In turn, without a valid employment contract, the hired director may well fulfill his powers (and, moreover, is obliged to do so), despite the fact that the company in this case may have serious difficulties when checked by the Labor Inspectorate. Decision to extend powers: structure of the document Thus, the powers of the head of the company, by decision of the founder, are paramount in comparison with labor responsibilities.

The specific period is determined by the constituent documents of the organization or by agreement of the parties. In practice, the following error occurs quite often. The length of the term in the employment contract with the director does not correspond to the duration specified in the organization’s charter. By agreement of the parties, it is possible to establish the validity period of the employment contract only if it is not specified in the charter.

Who signs the dismissal order?

Sometimes a situation may arise when a manager does not have the opportunity to sign an order to terminate his or her employment relationship. In such cases, it is possible to make sure that such a right is given to another person.

The following situations are possible:

  1. The issue of dismissing the director has already been decided, and he, having written a corresponding statement, goes on vacation, hoping not to return to the company after that. In this case, he can delegate his duties to his deputy during his absence. He will receive, in particular, the right to formalize the dismissal of the general director.
  2. You can issue an order on the right to sign on personnel documents for any trusted employee.
  3. You can issue a job description for one of the employees and provide for the right to sign in certain cases.

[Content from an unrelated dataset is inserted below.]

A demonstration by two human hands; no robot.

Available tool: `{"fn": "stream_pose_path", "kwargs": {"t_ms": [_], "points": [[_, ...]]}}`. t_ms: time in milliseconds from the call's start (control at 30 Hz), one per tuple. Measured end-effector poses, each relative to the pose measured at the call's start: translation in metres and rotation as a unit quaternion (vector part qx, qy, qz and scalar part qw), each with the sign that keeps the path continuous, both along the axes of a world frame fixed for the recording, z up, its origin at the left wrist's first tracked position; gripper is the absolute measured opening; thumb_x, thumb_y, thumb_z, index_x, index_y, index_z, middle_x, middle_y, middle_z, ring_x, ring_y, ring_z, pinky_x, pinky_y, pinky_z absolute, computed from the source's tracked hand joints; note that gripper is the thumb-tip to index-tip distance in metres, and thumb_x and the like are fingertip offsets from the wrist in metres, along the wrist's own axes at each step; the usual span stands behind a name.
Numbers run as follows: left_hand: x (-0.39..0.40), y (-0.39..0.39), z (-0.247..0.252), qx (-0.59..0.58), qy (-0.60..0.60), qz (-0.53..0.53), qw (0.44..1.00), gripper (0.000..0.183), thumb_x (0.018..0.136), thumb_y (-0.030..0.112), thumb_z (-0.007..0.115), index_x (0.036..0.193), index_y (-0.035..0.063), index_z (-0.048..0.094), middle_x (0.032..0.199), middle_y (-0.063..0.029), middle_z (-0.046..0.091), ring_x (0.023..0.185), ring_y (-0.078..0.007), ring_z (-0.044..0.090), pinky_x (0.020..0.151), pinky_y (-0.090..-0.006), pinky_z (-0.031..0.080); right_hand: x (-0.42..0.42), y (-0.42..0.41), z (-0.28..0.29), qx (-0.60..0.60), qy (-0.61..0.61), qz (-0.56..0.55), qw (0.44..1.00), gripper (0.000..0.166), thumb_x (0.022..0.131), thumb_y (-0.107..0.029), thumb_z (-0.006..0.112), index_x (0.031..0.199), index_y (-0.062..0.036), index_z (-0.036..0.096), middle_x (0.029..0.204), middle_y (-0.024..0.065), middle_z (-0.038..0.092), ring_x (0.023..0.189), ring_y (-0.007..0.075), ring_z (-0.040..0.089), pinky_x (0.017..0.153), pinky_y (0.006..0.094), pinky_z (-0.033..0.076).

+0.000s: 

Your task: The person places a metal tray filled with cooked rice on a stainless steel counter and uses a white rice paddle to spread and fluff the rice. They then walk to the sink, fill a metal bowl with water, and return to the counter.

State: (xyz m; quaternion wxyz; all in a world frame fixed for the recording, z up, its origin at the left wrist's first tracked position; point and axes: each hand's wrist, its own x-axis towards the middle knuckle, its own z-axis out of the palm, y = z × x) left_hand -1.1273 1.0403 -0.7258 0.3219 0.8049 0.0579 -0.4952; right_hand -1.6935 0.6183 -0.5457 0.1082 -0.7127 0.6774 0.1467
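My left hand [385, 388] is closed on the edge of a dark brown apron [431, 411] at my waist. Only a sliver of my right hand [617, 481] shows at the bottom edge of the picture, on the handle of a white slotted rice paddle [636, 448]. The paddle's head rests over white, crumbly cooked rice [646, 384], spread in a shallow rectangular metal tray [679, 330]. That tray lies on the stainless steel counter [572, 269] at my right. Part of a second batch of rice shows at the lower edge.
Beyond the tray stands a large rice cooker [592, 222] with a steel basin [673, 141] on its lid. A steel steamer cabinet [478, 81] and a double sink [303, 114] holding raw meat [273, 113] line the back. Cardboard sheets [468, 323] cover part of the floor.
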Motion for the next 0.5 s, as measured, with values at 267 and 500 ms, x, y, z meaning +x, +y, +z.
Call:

If desired, the director can at any time revoke the powers granted to another person if his plans change.

Legislative grounds

When considering termination, current regulations must be taken into account. When considering issues related to the dismissal of a manager, the rules provided for in the following documents are applied:

  • Labor Code of the Russian Federation
  • Civil Code of the Russian Federation
  • State Statistics Committee Resolution No. 1 of 2004
  • laws governing the activities of a limited liability company or joint stock company

The dismissal procedure takes into account not only legal requirements, but also the internal regulations of the company. For example, when signing an employment contract, a collective agreement or the charter of an enterprise may contain provisions that significantly affect the dismissal procedure.

The law allows their presence provided that they do not worsen the employee’s situation. An example would be changes in the dismissal procedure or the payment of additional amounts in such a situation.

The CEO of an NPO (non-profit partnership) is changing

— from the moment the competent management body terminates the powers of the sole executive body, the person whose powers as the head of the organization are terminated has no right to act on behalf of the company without a power of attorney, including signing an application to enter information about the new sole executive body (general director) into the state register;

The list and forms of documents required to make changes to information about a non-profit organization that are not related to changes to the constituent documents are approved by Decree of the Government of the Russian Federation of April 15, 2021 N 212 “On measures to implement certain provisions of federal laws regulating the activities of non-profit organizations.”